### Exercise:
Give the data again exactly as written, skipping any pictures.

### Dataset extract:

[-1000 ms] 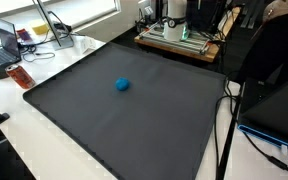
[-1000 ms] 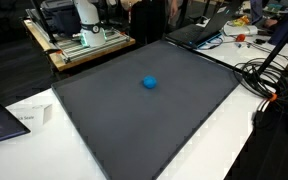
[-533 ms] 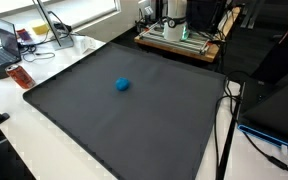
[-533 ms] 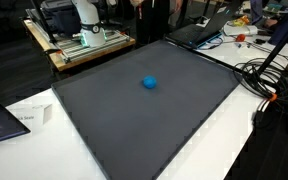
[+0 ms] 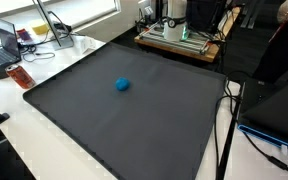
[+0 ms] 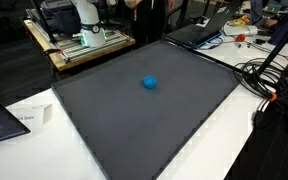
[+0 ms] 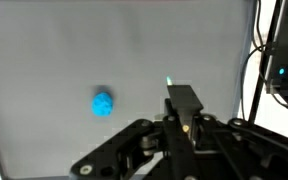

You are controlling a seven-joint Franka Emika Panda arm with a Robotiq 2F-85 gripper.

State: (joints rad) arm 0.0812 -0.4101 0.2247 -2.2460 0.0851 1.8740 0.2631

### Your solution:
[-1000 ms] 
[-1000 ms] 
[-533 ms] 
[-533 ms] 
[+0 ms] 
[+0 ms] 
[+0 ms] 

You are controlling a seven-joint Franka Emika Panda arm with a Robotiq 2F-85 gripper.

State: (joints rad) arm 0.0812 -0.4101 0.2247 -2.2460 0.0851 1.8740 0.2631

No further output is required for this answer.